Thread: database sorting algorithms.

database sorting algorithms.

From
Jian He
Date:

Been self study Database, from database I deep dived into sorting algorithms.

Databases can do in-memory QuickSort. It also has an on-disk MergeSort.

For MergeSort: I follow this tutorial https://youtu.be/6pV2IF0fgKY?t=1108  (around 1 minutes only)

But I am still not fully understanding about nlogn. I understand how many passes it will take, that is logn. 
Yes each pass will sort N elements.
But I still don't get the N stand for in n*logn.
Why does each pass take  n time to sort it?






Re: database sorting algorithms.

From
Francisco Olarte
Date:
Jian He:

On Sat, May 1, 2021 at 9:07 AM Jian He <hejian.mark@gmail.com> wrote:
> Been self study Database, from database I deep dived into sorting algorithms.

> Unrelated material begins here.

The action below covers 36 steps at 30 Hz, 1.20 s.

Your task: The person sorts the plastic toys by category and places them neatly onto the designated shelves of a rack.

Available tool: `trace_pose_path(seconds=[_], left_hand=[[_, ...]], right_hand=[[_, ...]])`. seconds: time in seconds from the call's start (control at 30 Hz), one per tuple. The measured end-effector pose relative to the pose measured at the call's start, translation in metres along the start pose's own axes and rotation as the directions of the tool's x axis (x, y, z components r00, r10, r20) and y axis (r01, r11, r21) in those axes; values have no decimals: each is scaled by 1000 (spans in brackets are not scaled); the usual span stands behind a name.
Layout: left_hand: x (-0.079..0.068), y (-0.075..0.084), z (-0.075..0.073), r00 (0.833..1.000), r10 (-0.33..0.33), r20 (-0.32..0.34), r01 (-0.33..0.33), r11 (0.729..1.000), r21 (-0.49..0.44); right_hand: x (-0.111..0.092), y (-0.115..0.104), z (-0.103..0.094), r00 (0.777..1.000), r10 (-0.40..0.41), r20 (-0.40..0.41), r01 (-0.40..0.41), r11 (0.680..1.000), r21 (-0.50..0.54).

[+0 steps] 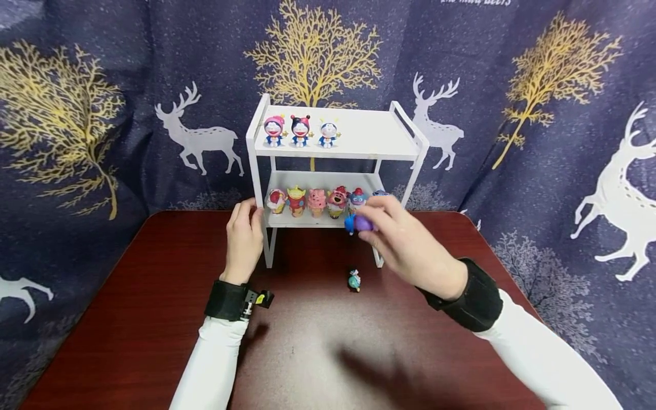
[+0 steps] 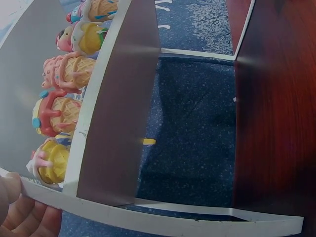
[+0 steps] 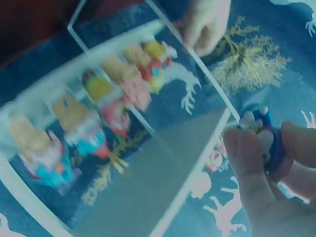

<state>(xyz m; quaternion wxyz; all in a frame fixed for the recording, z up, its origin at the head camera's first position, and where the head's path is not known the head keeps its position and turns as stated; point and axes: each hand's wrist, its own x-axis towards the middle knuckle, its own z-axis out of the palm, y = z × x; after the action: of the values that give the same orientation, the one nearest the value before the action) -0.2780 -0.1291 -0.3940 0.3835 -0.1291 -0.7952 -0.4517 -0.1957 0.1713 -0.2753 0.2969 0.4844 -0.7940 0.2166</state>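
My left hand (image 1: 245,236) grips the left post of a white two-tier shelf (image 1: 353,149), thumb on one side and fingers on the other in the left wrist view. My right hand (image 1: 410,245) pinches a small purple and blue figurine (image 1: 363,222) in front of the shelf's lower right part. Its white and blue parts show between thumb and fingers in the right wrist view. On the upper tier three figurines in blue (image 1: 300,132) stand in a row at the left. Several ice-cream-cone figurines (image 1: 316,203) line the lower tier; the rightmost is partly hidden by my right hand.
A small teal figurine (image 1: 354,281) lies on the dark red table (image 1: 169,296), in front of the shelf's right legs. Behind the table hangs a dark blue cloth (image 1: 205,68) with white deer and gold trees. The shelf's raised side rails (image 1: 410,122) flank the upper tier.
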Motion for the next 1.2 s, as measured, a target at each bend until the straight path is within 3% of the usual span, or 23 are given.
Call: trace_pose_path(seconds=[0.13,0.3,0.5,0.63,0.8,0.97,1.1,1.2], left_hand=[[1,0,1,1000,8,7,-8,1000,-3],[2,0,1,1000,5,5,-5,1000,-3],[1,-1,1,1000,7,14,-7,1000,-13],[0,-1,0,1000,7,9,-7,1000,-6],[0,-1,-1,1000,10,1,-10,1000,5],[-1,-1,-1,1000,-2,8,2,1000,3],[-1,-1,-1,1000,-2,14,2,1000,3],[0,0,-1,1000,3,7,-3,1000,6]], right_hand=[[22,5,-18,998,16,-68,-21,997,-78],[55,21,-36,994,77,-83,-88,986,-142],[96,40,-53,968,245,46,-228,946,-232],[121,48,-59,922,355,157,-297,906,-300],[144,54,-59,855,474,211,-391,855,-341],[158,58,-62,760,585,283,-481,799,-362],[165,62,-63,690,639,341,-517,764,-387],[169,65,-62,665,649,369,-524,758,-389]])
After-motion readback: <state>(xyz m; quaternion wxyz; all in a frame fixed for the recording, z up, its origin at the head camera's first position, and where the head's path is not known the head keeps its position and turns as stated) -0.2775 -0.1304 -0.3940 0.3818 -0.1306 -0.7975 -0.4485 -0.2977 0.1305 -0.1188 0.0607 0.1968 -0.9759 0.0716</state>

Peek a good book, because that is a hairy topic with lot of math and
other previous knowledge required.

> Databases can do in-memory QuickSort. It also has an on-disk MergeSort.

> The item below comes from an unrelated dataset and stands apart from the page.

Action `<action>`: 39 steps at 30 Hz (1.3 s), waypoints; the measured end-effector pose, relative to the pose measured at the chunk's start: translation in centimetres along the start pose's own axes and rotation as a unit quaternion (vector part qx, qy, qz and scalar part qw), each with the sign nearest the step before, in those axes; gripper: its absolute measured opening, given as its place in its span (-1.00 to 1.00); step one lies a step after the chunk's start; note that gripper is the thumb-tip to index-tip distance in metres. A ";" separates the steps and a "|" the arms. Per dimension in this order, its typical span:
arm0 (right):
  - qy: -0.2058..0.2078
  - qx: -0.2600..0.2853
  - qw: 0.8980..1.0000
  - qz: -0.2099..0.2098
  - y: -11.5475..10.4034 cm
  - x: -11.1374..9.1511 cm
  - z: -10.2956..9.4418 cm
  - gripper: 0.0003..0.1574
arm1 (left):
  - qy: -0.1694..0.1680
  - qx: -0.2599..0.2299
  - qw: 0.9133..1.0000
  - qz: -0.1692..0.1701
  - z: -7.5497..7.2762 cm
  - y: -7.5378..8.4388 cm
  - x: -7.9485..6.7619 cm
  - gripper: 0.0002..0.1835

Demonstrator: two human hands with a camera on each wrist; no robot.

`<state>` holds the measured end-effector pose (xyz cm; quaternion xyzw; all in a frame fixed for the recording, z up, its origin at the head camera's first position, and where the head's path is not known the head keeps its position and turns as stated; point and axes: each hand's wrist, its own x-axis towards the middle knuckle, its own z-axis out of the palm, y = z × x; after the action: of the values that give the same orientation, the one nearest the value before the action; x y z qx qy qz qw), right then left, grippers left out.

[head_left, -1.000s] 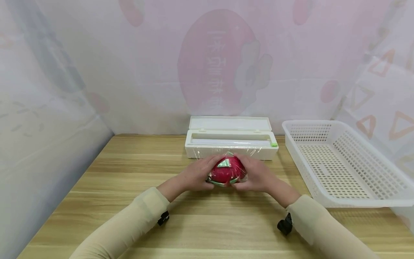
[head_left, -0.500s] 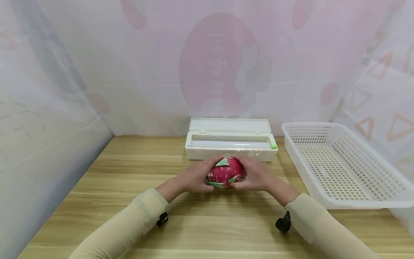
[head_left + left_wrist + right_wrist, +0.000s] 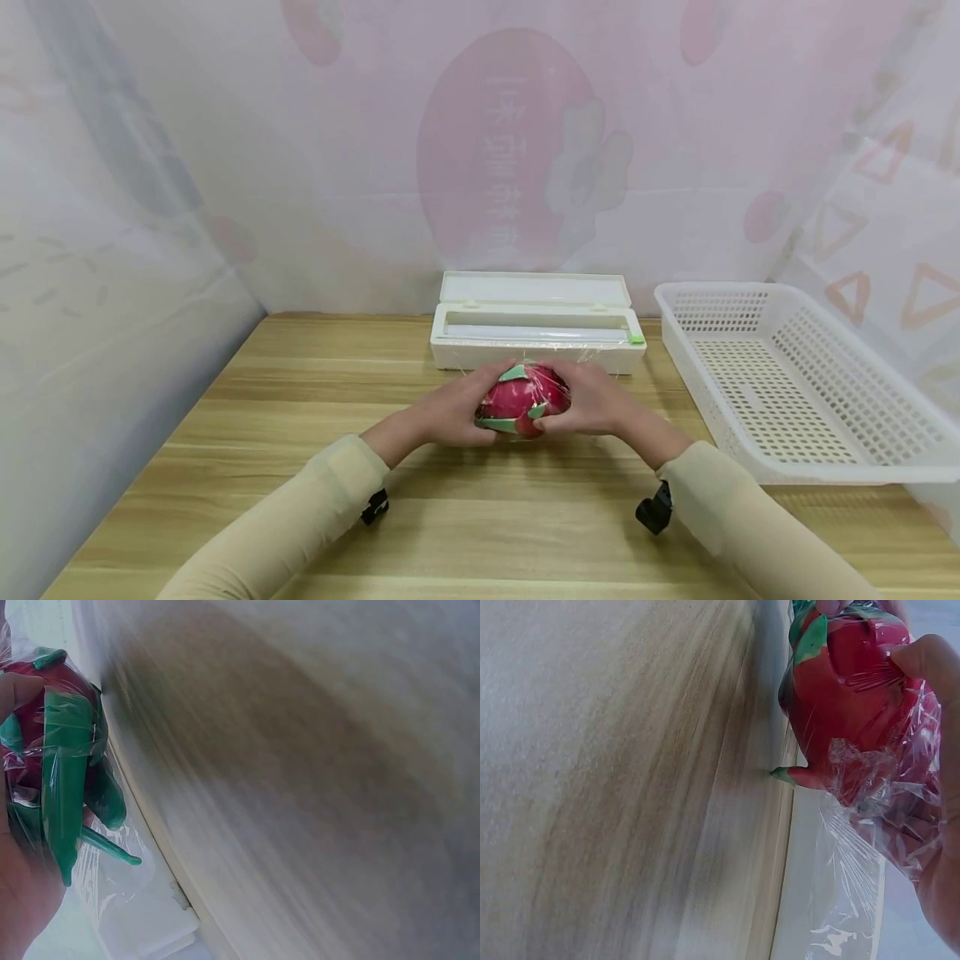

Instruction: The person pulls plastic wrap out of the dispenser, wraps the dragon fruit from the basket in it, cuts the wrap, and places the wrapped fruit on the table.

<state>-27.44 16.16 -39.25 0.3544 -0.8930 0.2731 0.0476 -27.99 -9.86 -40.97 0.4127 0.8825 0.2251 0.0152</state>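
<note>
A red dragon fruit (image 3: 517, 402) with green scales, wrapped in clear cling film, is held between both hands near the middle of the table. The left hand (image 3: 456, 408) grips its left side, the right hand (image 3: 596, 402) its right side. In the left wrist view long green scales (image 3: 64, 780) stick out under the film. Crumpled cling film (image 3: 862, 769) bunches at the fruit's end in the right wrist view, beside the right thumb. Behind the fruit, film stretches over the front of the white cling film box (image 3: 448, 357), whose lid stands up.
A white film roll (image 3: 534, 333) lies inside the box, and a green tab (image 3: 636, 339) sits at its right end. At the right stands a white perforated basket (image 3: 847, 473). Printed cloth walls (image 3: 352, 208) surround the wooden table (image 3: 480, 533) at the back and sides.
The dragon fruit has turned a little between the hands, and its green scales show at different spots. The right thumb has shifted slightly left and up on it.
</note>
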 end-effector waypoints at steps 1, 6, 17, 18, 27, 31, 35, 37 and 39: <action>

If you ignore top-n and other stuff, just full sorts, databases uses
two types of sorting, internal sorts, which are the ones used when you
can fit your data on ram, and external sorts, when they have to spill
to tape/disk/whatever.

For internal sorts you can use quicksort, heapsort, mergesort, even
insertion sort. Quicksort with fallback to insertion is a popular one
( quicksort and merge sort are divide and conquer algorithms, but once
they have divided enough it is easier to fallback to a simpler
algorithm ).

When the data no longers fit in ram you need to make an external sort.
The classic way to do this is to sort chunks as big as they fit in
ram, write presorted chunks to disk and then merge those chunks. These
is called merge sort too, and is similar to a memory merge sort, but
not the same ( when I've done it I use two way merge for memory merge
sorts, but N-way for disk sort ( current memories are so big I never
need to do more than 1 merge pass since the tape era )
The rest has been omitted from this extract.